Gather 'round the table




I'm sitting on the couch in my flannels watching America's Biggest Loser, and I just finished eating a Reese's Peanut Butter cup. I can't tell you how good it tasted. Might have been the best one I have ever had. I ate it slowly - deliberately. I savored the chocolate and the peanut butter and let them melt in my mouth, I let them roll around on my tongue. I can't do that when the children are here because, as you know if you have kids, they want what you have and they never let you eat and enjoy anything in peace. Those two peanut butter cups were my dinner. I love not having a proper dinner. I never go all out for myself. If I'm home and not out I often have a salad or soup, or leftovers if I have any. I never cook just for myself. The peanut butter cups were a decadent treat. I deserved them. Or so I'm telling myself such at the moment!

The children are at their dad's so I don't have to make a proper dinner. When they're here with me I try to have a proper family meal at least 4 days a week. Sometimes that's impossible but we do our best. I try my hardest. It's important to me - It's important in our family structure and dynamic. I think the family dinner is less about the food than it is about communication, bonding and closeness. We share what we've done during the day, to some degree... but more often than not we engage in some sort of conversation. I try to work on their manners but sometimes my efforts are futile. While table manners are important, more important to me now - at this point in our lives - is the feeling of family and closeness. We're a pretty tight knit bunch and I work hard to keep it that way. The kids may argue, disagree and fight, but in the end they get along well and I know they all adore each other. I work hard at cultivating this. While the older two often take off and do their own thing for part of the weekend, the majority of the weekend is ours - together - to be active, creative, or to do nothing at all. I encourage this bonding as I know they'll have these memories for the rest of their lives. And I do hope they remain close for the rest of their lives.

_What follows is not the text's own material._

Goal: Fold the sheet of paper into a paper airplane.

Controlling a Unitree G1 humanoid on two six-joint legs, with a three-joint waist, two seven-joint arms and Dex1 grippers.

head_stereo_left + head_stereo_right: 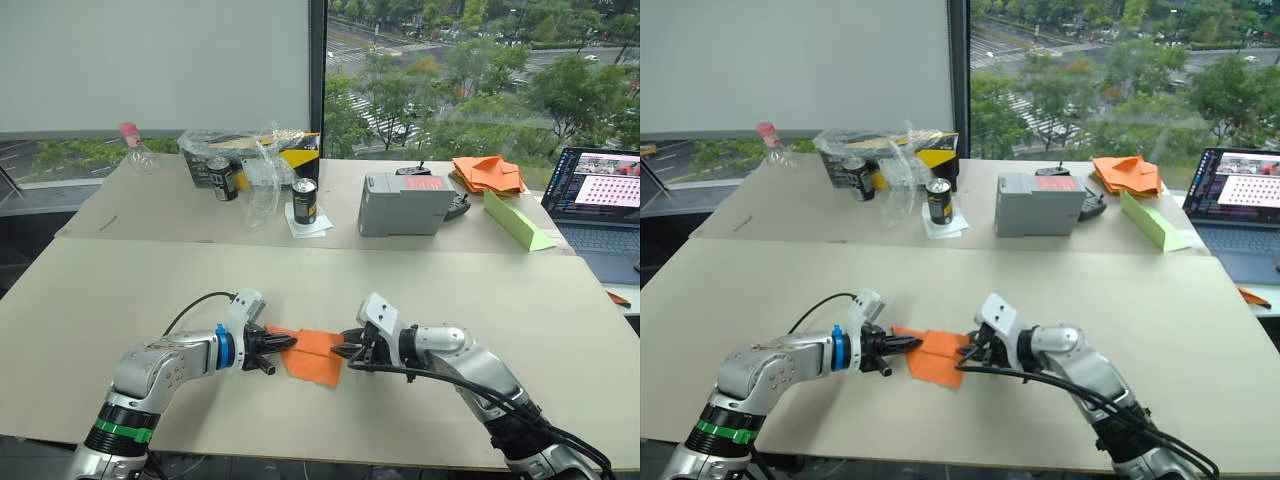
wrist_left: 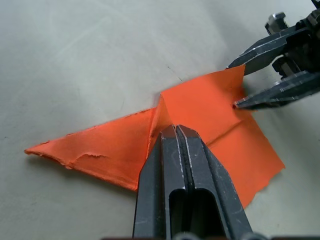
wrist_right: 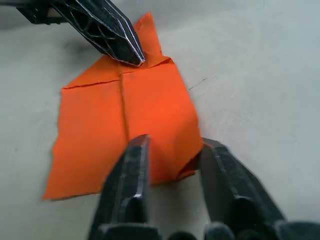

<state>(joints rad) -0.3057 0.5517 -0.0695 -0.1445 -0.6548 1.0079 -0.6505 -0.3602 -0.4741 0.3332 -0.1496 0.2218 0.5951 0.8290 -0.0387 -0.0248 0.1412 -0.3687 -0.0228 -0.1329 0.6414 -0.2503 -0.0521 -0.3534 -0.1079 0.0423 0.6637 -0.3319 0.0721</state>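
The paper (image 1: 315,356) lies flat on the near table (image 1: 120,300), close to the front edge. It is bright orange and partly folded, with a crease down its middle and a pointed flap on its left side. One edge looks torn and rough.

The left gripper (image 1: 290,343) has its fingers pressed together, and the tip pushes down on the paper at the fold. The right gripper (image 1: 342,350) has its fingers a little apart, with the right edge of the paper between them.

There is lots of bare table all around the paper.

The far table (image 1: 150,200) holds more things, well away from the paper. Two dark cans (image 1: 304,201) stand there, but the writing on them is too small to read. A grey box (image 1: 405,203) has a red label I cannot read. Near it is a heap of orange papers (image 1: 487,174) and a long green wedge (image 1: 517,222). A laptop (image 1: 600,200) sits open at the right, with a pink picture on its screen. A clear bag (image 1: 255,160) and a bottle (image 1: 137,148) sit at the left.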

I have no brothers or sisters and save for a short phase during my childhood I really didn't want any. I grew up in New York City and I was surrounded by my friends. Many lived in my building and others were a quick walk away. I was rarely bored or lonely for a friend. It wasn't until I got much older - it wasn't until I was going through my divorce that I wished for a sibling. I had friends - many wonderful, supportive friends - by my side, but friends aren't siblings. It's hard to explain. As my parents get older and more set in their ways, and less tolerant of my children, and my ways of parenting, I wish I had a sibling - someone I could confide in and no matter what be by me and support me. I'm fortunate to have both parents, but I often feel as though I'm the only one in my family save for my children. I don't miss my marriage, but I miss the support I had when I was married from my extended family. There are times when friends simply are not family. And so for this reason I am nurturing the relationships that my three have with each other. I see it so much stronger today than when it was when the family broke up. I know, without a shadow of a doubt, that this is all from my hard work and I cannot tell you how grateful and happy this makes me feel. I don't want them to ever feel alone, I want them all to feel that they're all there for one another, no matter what.

I met this single dad not long ago. And while I applauded his taking his kids full time, I questioned some things he said. There seemed to be a lot of excuse making. "We can't have a family dinner. It's my only time to go to the gym." Or "We can't have a family dinner because the children can't sit at the same table without fighting." And he used the fact he couldn't cook as an excuse. I don't care if we order take out, family time is so important. I would love nothing more than to go to the gym every day. But I would never sacrifice my time with the children for a workout - from time to time, or a couple of times of week, of course. But not every day! I don't make excuses and my children are a priority. Needless to say, I decided that single dad and I didn't have enough in common and our parenting styles were simply way too different. My house is more than just a place for my children to eat and sleep. My house is my home and in my home we bond and we make time to enjoy one another. And even if we're sitting on the couch watching TV or playing on iPads or working on laptops the most amazing conversations can strike at any time. So even though our homes are filled with those moments where we're doing "nothing" - that nothing is often something big.

We work long hours and the children are in school all day. The dinner table is really our only time to connect. Afterwards the children return to their homework and I'm tackling whatever needs my own attention. My kids fight at the table too. Of course they do. They're kids. They're human. I'm sure all kids do to a certain degree. But it's my job as a parent to handle this properly and to cease the fighting. Fighting is a poor excuse. And then around the dinner table comes responsibility. Not only are the children to have manners, but they have responsibility. They need to help set and clear the table and in some cases to do the dishes. I cook for them. I love to cook for them, but I will not wait on them hand and foot. Being a part of a family has rewards and perks but it also has responsibility. So when you look at the entire picture, the family dinner is so much more than just a dinner. It matters not whether you are a gourmet chef, make a killer pb+j or prefer to order take-out - gather your children around the table. You will be so very happy you do!

Comments

  1. I believe in family dinners. And they are never about the food. It's more about taking a moment or two from the day and gathering for conversation. When my boys were young, I insisted on family dinners and so glad I did because now as men they love to come home and sit around the table! And that is fine with me!